Pour ce qui est du terrorisme, Luttwak estime que l’Iran ne doit pas inquiéter les Etats-Unis : les opérations terroristes dans lesquelles il était directement impliqué se sont limitées à celle de Khobar, en Arabie Saoudite [2004], aux deux attentats de Buenos Aires [1992 et 1994], ainsi qu’à quelques attentats en Europe… Une menace somme toute dérisoire, au vu de celles que l’Union soviétique et, avant elle, le nazisme faisaient planer sur l’Occident. L’auteur va plus loin en estimant que même un arsenal nucléaire iranien développé ne saurait, en dépit de la panique qu’il provoquerait, affecter qualitativement l’équilibre international. L’idée que la société iranienne soutient à l’unanimité son programme nucléaire relève de la pure spéculation. Il suffit de voir que l’ethnie perse ne représente que 51% de la population, le reste étant composé d’Azéris, de Kurdes et d’Arabes, dont la majorité contestent le régime actuel.
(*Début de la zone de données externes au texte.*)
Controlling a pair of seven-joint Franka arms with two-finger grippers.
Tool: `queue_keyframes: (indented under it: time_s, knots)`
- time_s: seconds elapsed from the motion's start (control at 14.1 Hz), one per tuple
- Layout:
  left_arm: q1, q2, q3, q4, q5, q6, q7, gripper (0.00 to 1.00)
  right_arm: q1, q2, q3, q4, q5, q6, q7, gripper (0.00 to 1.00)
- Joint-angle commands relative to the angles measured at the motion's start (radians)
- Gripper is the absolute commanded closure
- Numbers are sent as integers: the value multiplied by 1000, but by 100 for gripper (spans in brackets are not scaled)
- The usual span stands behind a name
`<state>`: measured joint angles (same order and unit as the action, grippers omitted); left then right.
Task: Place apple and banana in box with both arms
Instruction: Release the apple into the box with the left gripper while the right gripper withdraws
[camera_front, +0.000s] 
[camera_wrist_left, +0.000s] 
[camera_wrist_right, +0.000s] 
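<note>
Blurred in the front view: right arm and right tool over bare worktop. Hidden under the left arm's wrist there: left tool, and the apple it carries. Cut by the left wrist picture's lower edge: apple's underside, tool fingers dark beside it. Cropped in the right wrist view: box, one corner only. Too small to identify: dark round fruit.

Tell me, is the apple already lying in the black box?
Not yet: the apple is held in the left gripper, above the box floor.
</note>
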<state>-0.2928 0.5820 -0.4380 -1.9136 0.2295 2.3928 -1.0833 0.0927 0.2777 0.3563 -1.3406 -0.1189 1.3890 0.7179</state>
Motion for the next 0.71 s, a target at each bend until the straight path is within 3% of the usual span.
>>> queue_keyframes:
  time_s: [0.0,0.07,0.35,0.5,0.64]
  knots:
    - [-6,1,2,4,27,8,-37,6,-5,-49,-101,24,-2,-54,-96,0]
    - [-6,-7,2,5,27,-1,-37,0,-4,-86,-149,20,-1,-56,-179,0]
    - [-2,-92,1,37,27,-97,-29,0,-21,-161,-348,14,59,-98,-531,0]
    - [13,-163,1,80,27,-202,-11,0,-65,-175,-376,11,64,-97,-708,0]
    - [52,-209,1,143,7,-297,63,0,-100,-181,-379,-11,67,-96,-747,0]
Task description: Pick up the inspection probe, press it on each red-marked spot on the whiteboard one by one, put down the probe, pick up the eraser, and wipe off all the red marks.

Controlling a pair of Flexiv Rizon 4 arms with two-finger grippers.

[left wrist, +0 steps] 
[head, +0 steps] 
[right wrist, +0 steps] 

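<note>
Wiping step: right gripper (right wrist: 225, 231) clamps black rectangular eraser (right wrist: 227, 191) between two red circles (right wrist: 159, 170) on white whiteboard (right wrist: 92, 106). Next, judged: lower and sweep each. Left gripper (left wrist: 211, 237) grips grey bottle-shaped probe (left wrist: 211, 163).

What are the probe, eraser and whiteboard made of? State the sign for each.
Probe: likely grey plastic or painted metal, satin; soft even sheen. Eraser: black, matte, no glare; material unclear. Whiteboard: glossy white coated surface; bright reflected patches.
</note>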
La puissance dont dispose cette région gêne plus qu’elle n’inquiète. L’usage de la force avec elle n’est pas de mise. Pour maintes raisons culturelles, religieuses et historiques, ses populations ne se soumettront pas en cas de défaite. Pour des raisons similaires, une politique de modération avec les Arabes n’est pas garante de leur ralliement aux Etats-Unis. Et Luttwak de conclure qu’il faut laisser cette région tranquille, le temps qu’elle fasse la paix avec elle-même et qu’elle cesse d’être prisonnière de son passé.